Court of Special Appeals of Maryland

July 31, 2019


          Circuit Court for Baltimore City No. 24-D-17-000673

          Fader, C.J., Meredith, Raker, Irma S. (Senior Judge, Specially Assigned), JJ.


          Fader, C.J.

         This appeal requires us to determine: (1) whether a de facto parent is eligible for an award of attorney's fees and costs incurred in a dispute over custody and visitation; and (2) whether such an award can be made against a non-parent who intervenes in such a dispute. We conclude that, under § 12-103(a)(1) of the Family Law Article (Repl. 2012; Supp. 2018), a de facto parent is eligible for such an award and an intervening non-parent can be ordered to pay such an award.

         Appellants David and Jennifer A. ask us to determine whether the circuit court erred in ordering them to pay the attorney's fees incurred by the appellee, Karen S., in connection with a battle over custody of five-year-old A.W. ("Child").[1] The custody battle involved four at least nominally-distinct parties: (1) the A.s, Child's paternal grandparents;[2](2) Ms.
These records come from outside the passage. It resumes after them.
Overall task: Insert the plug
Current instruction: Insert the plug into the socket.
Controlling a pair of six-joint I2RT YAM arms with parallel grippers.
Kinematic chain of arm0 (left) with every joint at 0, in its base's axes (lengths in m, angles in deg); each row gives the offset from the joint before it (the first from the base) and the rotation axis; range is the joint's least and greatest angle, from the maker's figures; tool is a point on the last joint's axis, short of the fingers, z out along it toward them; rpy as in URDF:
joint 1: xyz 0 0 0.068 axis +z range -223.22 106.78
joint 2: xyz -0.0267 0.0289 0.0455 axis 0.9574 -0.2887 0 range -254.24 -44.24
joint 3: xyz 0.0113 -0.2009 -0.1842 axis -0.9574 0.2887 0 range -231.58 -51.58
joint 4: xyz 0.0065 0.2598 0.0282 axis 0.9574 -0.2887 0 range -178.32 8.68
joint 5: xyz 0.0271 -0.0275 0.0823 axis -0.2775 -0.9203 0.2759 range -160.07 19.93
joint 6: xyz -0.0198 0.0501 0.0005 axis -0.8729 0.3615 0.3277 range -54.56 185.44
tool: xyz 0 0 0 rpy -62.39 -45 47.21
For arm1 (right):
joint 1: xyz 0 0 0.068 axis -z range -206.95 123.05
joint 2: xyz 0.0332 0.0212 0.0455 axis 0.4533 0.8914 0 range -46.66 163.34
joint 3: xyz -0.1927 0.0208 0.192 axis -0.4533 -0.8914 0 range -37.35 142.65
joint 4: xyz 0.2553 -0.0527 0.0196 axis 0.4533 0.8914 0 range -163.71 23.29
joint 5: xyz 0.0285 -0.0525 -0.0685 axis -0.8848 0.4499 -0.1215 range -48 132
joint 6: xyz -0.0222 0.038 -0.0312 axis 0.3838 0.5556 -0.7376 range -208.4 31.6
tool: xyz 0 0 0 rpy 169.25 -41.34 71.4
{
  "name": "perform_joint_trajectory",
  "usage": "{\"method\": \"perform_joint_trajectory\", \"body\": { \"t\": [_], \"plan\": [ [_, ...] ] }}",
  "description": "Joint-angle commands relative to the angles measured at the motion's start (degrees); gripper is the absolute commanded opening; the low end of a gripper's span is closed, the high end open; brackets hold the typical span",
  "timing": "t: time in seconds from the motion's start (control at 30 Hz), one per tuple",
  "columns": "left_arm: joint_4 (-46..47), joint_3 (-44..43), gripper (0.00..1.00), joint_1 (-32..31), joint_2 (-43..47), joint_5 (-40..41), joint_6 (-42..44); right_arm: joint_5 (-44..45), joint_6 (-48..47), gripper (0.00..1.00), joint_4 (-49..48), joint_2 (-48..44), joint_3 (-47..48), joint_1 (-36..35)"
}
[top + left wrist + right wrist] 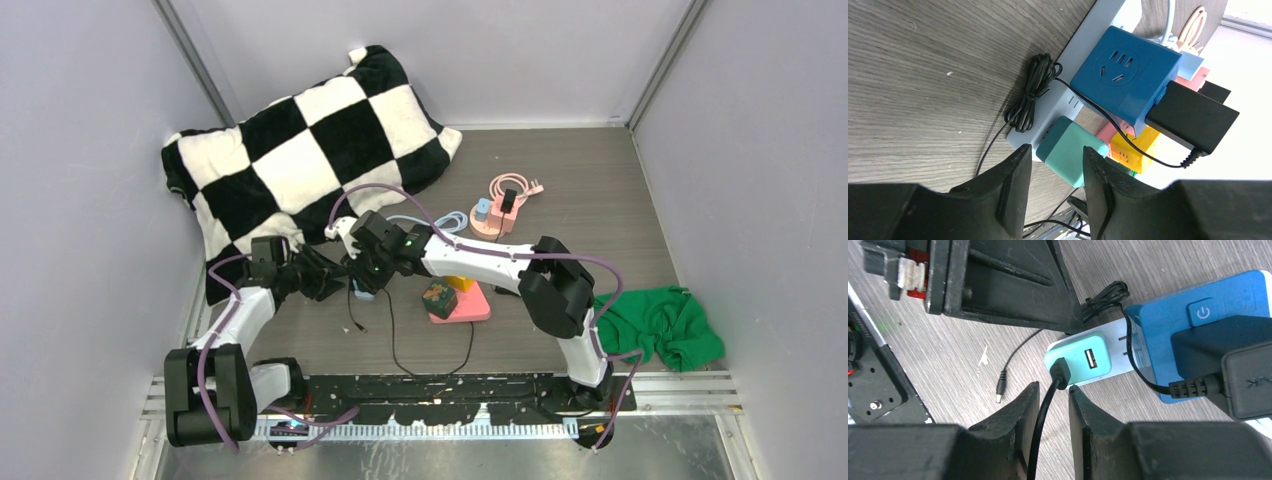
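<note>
Right pincer (1053, 389) straddling black cable (1040, 430), narrowly spread, not pinching | plug (1060, 371) sitting at teal charger (1098, 347) port, depth uncertain | left pincer (1057, 151) bracketing charger, cannot tell whether gripping | advising: pushing straight in, bracing charger | wood-grain counter (600, 190) carrying checkered pillow (300, 150), pale walls (90, 150) enclosing

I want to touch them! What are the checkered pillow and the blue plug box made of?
Checkered pillow: looks like soft plush fabric, fuzzy and rumpled at its edges. Blue plug box: probably hard plastic, smooth and matte, with crisp moulded edges and socket holes.
</note>
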Motion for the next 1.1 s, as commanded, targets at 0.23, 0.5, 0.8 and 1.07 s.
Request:
{"method": "perform_joint_trajectory", "body": {
  "t": [0.23, 0.5, 0.8, 1.07],
  "plan": [
    [2.8, -0.9, 0.41, -0.2, -1.1, -1.0, 0.3, 4.1, -2.7, 0.5, 0.0, -3.0, 2.6, -0.3],
    [2.8, -1.0, 0.4, -0.3, -0.9, -1.1, 0.1, 2.3, -5.3, 0.47, -0.3, -2.7, 4.0, -0.4],
    [2.8, -1.3, 0.38, -0.3, -1.0, -1.4, 0.0, 0.5, -6.6, 0.37, -2.0, -1.8, 4.2, -0.3],
    [3.7, -0.8, 0.37, -0.3, -2.1, -1.6, -0.9, 0.7, -7.9, 0.32, -2.5, 0.9, 4.8, -0.4]
  ]
}}
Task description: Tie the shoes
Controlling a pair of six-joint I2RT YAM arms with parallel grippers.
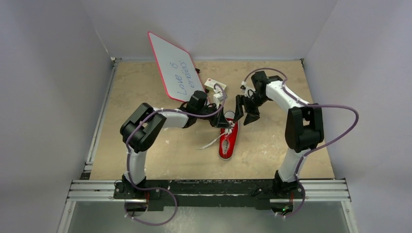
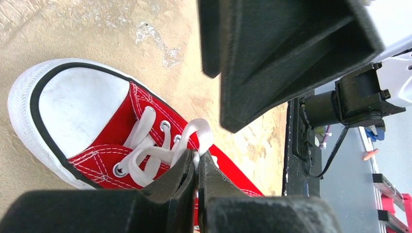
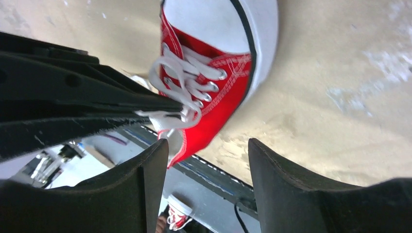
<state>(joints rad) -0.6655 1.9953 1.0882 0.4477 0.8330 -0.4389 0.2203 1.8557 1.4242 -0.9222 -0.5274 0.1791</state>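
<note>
The red sneaker (image 1: 227,145) lies mid-table with its heel toward the arm bases and its white toe cap (image 2: 77,102) pointing away. My left gripper (image 2: 197,158) is shut on a loop of white lace (image 2: 200,131) just above the eyelets. It holds the loop up over the shoe's tongue. My right gripper (image 3: 208,145) hangs open beside the lacing, above the shoe (image 3: 228,92), with nothing between its fingers. In the top view the left gripper (image 1: 221,121) and the right gripper (image 1: 245,114) stand close together over the shoe's front.
A red-rimmed whiteboard (image 1: 172,65) leans at the back left. A small white box (image 1: 212,85) sits behind the left wrist. A loose lace end (image 1: 212,142) trails on the table left of the shoe. The metal rail (image 1: 209,189) runs along the near edge.
</note>
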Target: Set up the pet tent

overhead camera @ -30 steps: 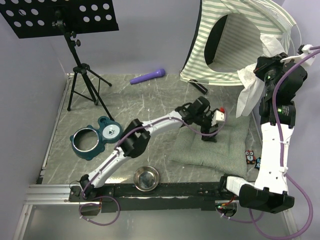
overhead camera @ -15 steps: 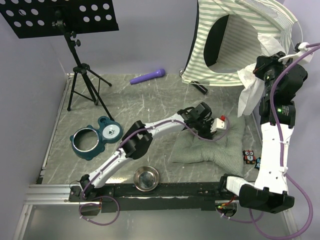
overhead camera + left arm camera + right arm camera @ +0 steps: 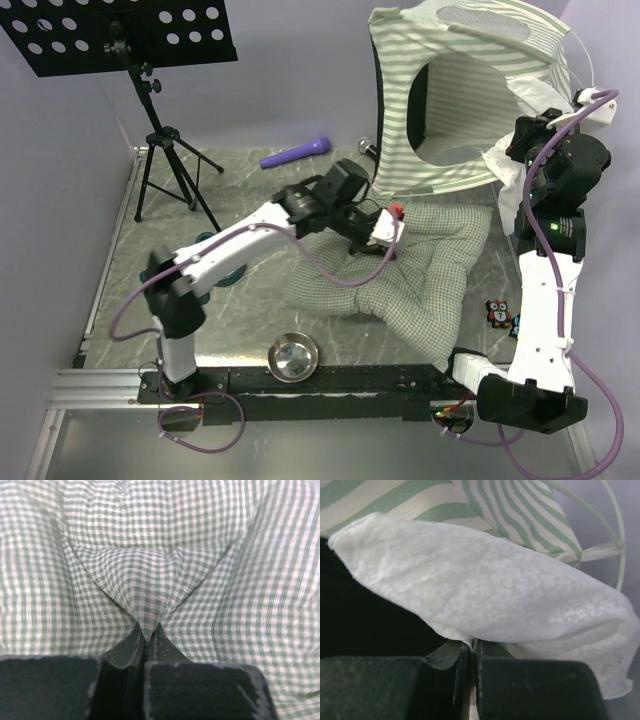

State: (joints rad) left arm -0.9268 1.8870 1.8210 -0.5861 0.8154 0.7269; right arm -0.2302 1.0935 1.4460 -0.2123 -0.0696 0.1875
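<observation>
Starting at the left fingers point(image 3: 129, 649), a raised peak of the grey-green checked cushion mat point(image 3: 150, 575) is seen clamped tightly between them, and creases are drawn outward from the pinch. From above, the mat point(image 3: 425, 275) is shown crumpled on the middle and right of the marbled counter point(image 3: 250, 195). Its middle is lifted where it is held, and its far edge lies just at the foot of the pet tent point(image 3: 470, 55).

The right fingers point(image 3: 447, 657) are closed narrowly on the lower edge of a sheer white mesh panel point(image 3: 495, 595). Green-and-white striped fabric point(image 3: 520, 510) is seen behind it, dark lining point(image 3: 370, 615) to the left, and a thin pale pole point(image 3: 619, 525) is bowed at the right.

The tent is held tilted at the far right of the counter, with its round opening turned toward the near left.

A steel bowl point(image 3: 293, 357) is placed at the near edge, just near of the mat. A small owl figure point(image 3: 500, 313) is set beside the mat's right edge. A purple cylinder point(image 3: 296, 153) is laid at the far middle, and a black music stand point(image 3: 130, 35) is stood on its tripod at the far left. A teal bowl holder point(image 3: 226, 272) is mostly hidden under the left arm.
</observation>
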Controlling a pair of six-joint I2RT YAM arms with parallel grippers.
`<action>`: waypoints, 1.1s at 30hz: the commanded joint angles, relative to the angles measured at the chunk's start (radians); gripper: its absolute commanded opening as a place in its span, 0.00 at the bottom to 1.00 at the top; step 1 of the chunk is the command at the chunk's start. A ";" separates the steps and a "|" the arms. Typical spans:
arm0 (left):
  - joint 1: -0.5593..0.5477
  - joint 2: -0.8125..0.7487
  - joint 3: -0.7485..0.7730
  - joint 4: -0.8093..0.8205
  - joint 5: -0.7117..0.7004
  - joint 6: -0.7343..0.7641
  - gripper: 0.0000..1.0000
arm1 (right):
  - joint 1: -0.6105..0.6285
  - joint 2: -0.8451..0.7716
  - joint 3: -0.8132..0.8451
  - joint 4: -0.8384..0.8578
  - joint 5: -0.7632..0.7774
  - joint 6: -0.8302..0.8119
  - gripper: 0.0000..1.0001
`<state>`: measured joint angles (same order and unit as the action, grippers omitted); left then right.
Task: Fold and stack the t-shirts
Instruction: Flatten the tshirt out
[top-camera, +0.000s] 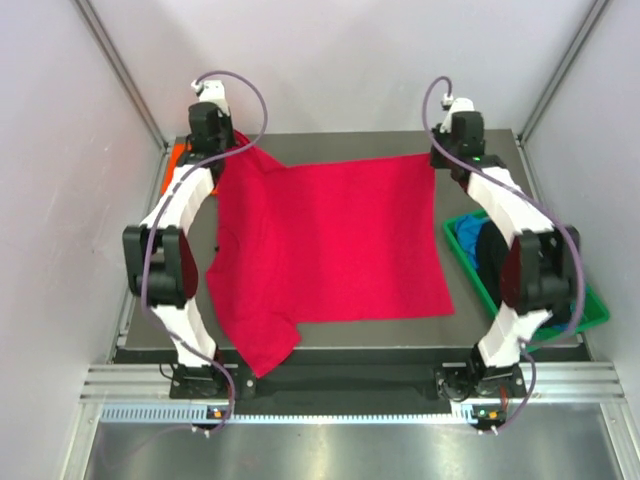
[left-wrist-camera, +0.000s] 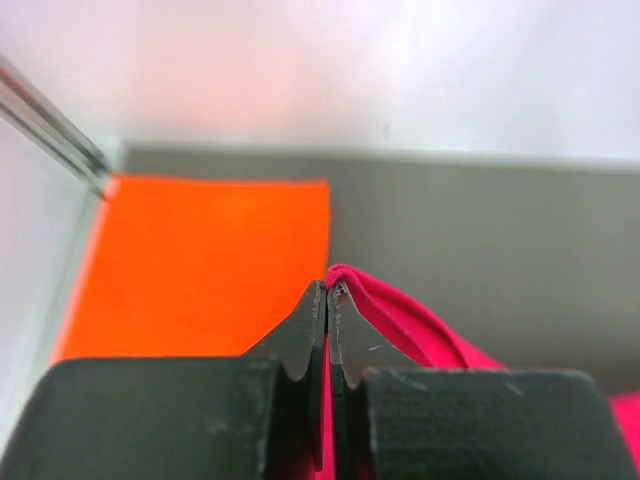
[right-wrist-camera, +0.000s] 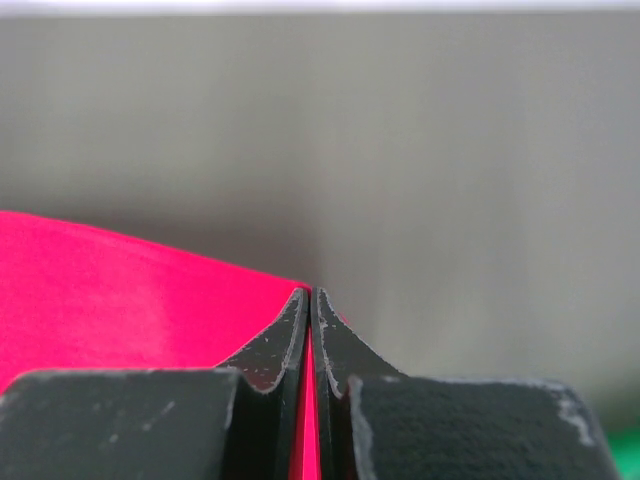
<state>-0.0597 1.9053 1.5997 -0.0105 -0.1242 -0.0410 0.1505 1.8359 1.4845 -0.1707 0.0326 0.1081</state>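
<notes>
Top external view: the crimson-red t-shirt (top-camera: 330, 250) lies spread wide over the middle of the dark table (top-camera: 400, 332), with its far edge running between the two arms and one sleeve reaching toward the near left edge. The left gripper (top-camera: 234, 142) is at the shirt's far left corner and the right gripper (top-camera: 438, 156) at its far right corner.

From the left wrist, the left gripper (left-wrist-camera: 327, 290) is clenched on a fold of the red cloth (left-wrist-camera: 400, 315), which curves away to the right from between the tips. From the right wrist, the right gripper (right-wrist-camera: 309, 295) is likewise clamped on the red fabric (right-wrist-camera: 130, 290), with a thin strip of cloth showing between the closed fingers (right-wrist-camera: 270, 350).

Just beyond the left gripper, the bright orange t-shirt (left-wrist-camera: 200, 260) lies flat with straight edges in the table's far left corner. From above, only a sliver of it (top-camera: 178, 155) shows beside the arm.

To the right of the table, next to the right arm, stands a green bin (top-camera: 592, 310). It holds blue cloth (top-camera: 468, 232) and black cloth (top-camera: 490, 255), partly hidden by the arm.
</notes>
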 joint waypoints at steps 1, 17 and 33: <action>0.003 -0.249 0.028 0.090 -0.060 0.026 0.00 | 0.003 -0.285 0.031 -0.053 0.004 0.010 0.00; 0.003 -0.925 -0.015 -0.115 -0.034 -0.123 0.00 | 0.004 -1.064 0.102 -0.503 -0.112 0.091 0.00; 0.003 -0.918 0.086 -0.049 0.120 -0.074 0.00 | 0.004 -0.982 0.274 -0.494 0.001 0.044 0.00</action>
<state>-0.0597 0.8883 1.7061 -0.1398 -0.0410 -0.1722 0.1547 0.6987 1.8004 -0.7254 -0.0429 0.1944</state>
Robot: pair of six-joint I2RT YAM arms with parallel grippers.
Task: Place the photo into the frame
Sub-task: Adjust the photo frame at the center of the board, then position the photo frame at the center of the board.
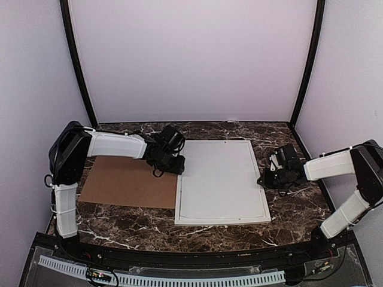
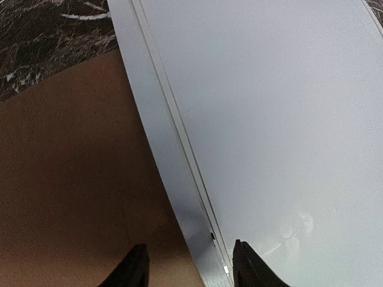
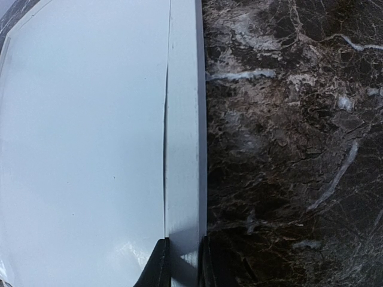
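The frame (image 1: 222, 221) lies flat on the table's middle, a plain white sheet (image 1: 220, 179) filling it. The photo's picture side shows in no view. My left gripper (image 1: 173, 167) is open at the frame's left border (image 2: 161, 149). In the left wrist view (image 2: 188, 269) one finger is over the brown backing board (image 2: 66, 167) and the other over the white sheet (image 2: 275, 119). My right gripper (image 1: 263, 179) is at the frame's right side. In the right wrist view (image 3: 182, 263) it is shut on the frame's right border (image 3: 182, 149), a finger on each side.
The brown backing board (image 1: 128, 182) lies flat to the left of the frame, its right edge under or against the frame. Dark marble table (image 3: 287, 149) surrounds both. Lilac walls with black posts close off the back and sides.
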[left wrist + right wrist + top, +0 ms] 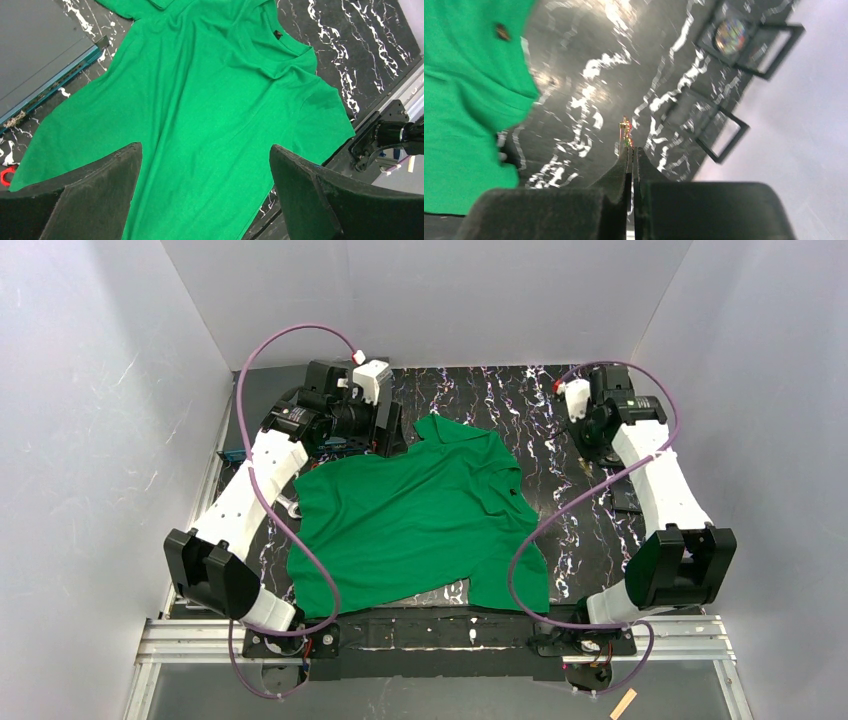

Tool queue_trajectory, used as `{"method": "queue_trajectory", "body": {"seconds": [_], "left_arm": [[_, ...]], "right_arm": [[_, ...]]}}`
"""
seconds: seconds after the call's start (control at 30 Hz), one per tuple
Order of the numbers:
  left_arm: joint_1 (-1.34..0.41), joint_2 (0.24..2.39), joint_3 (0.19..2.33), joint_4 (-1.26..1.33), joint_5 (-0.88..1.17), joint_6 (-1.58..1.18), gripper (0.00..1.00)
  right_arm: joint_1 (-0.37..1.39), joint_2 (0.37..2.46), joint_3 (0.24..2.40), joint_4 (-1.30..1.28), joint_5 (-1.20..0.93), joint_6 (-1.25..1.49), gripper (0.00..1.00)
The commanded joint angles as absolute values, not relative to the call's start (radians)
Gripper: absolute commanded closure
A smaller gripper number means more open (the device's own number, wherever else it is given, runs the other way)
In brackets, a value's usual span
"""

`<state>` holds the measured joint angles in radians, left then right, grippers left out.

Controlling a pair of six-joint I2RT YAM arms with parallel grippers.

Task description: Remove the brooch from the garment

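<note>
Right hand: fingers clenched flat together, tips pinching the brooch, a tiny red-and-gold speck that sticks out just past them. The brooch is off the fabric and over the bare black marbled table. Cannot tell whether it touches the table.

Garment: green shirt, spread and rumpled at the table's centre. The right hand sits at about 2 o'clock from it, past the cloth's edge. In the right wrist view the shirt edge lies at 9 o'clock from the brooch. A small dark mark is on the fabric at 10 o'clock. Black open frames stand at 1 to 2 o'clock, one holding a shiny round disc.

Left hand: released, fingers spread wide, green fabric showing between them. It sits at about 11 o'clock from the garment's centre. A flat blue-grey box is at 10 o'clock in its wrist view.
</note>
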<state>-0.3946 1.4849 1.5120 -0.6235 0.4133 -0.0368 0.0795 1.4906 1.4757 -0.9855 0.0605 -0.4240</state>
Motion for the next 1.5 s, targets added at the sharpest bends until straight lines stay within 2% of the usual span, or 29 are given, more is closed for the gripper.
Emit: {"method": "queue_trajectory", "body": {"seconds": [0.0,0.17,0.47,0.9,1.47], "left_arm": [[-0.393,1.455,1.513,-0.705,0.365,-0.027,0.02],[-0.393,1.524,1.581,-0.805,0.387,-0.022,0.02],[-0.393,1.578,1.616,-0.827,0.399,-0.015,0.02],[-0.393,1.612,1.628,-0.839,0.383,-0.005,0.02],[-0.393,1.644,1.657,-0.841,0.385,-0.005,0.02]], "right_arm": [[0.073,1.432,1.392,-0.862,0.348,-0.489,0.99],[0.072,1.470,1.305,-0.767,0.470,-0.519,0.99],[0.050,1.511,1.118,-0.534,0.609,-0.554,0.99],[-0.023,1.555,0.987,-0.299,0.661,-0.595,0.99],[-0.088,1.625,0.943,-0.224,0.670,-0.633,0.99]]}}
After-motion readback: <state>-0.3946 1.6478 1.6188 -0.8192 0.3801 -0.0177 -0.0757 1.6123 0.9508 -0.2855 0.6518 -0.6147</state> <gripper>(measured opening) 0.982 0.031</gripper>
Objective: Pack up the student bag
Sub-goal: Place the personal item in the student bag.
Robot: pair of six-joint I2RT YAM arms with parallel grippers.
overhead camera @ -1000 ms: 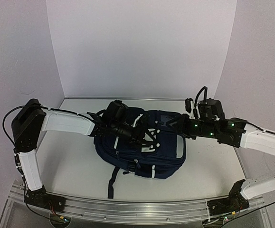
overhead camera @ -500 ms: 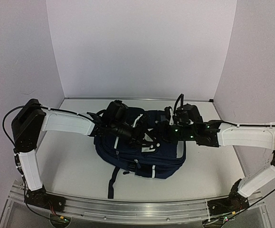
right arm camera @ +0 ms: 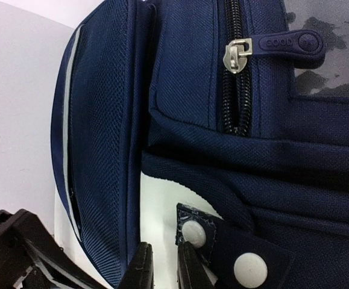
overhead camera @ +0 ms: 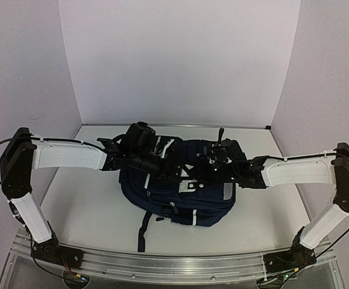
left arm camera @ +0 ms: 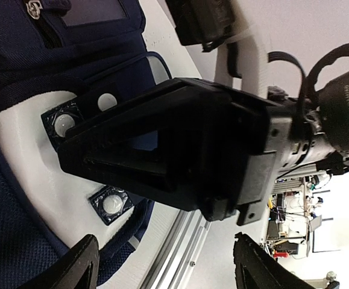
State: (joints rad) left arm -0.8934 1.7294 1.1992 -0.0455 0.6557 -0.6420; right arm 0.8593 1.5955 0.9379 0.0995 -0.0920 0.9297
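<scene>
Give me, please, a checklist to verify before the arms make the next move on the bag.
1. Bag lying on the table: ok.
2. Left gripper open, with nothing in it: ok.
3. Right gripper holding bag fabric: cannot tell; its jaws are nearly together beside the snap tab.
4. Room between the two grippers: probably not ok; the right one fills the left wrist view.
5. Zipper open enough for packing: cannot tell.
</scene>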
Karen S., Child's maternal grandmother ("Ms. Karen S."); (3) Matthew W., Child's father ("Father"); and (4) Sara S., Child's mother ("Mother"). After a custody hearing, the Circuit Court for Baltimore City issued a comprehensive order in which the court concluded, among other things, that Ms. Karen S. was entitled to an award of attorney's fees and costs against the A.s under § 12-103(a)(1). The court subsequently set the amount of the award at $57, 289.32, the entire amount incurred by Ms. Karen S. (the "Fee Award").

         The A.s challenge the Fee Award on five grounds. In addition to their contention that § 12-103(a)(1) authorizes an award of attorney's fees only by one parent against another, the A.s argue that the circuit court erred in (1) ordering them to pay all of Ms. Karen S.'s attorney's fees and costs, rather than a portion of them; (2) determining that Ms. Karen S. had not waived her claim for attorney's fees; (3) finding that the A.s lacked substantial justification for bringing their claims; and (4) failing to reduce the Fee Award in light of sums the A.s had previously paid to support Child. Finding no error or abuse of discretion as to any of these determinations, we affirm.


         Father initiated this litigation in February 2017 by filing a complaint for sole legal and physical custody of Child, naming as defendants Ms. Karen S. and Mother. Two days later, Ms. Karen S. brought an ex parte emergency custody proceeding in Harford County, through which that court granted her temporary custody of Child. See Case No. 12-C-17-000450 (Cir. Ct. Harford County). The two actions were later consolidated in the Circuit Court for Baltimore City.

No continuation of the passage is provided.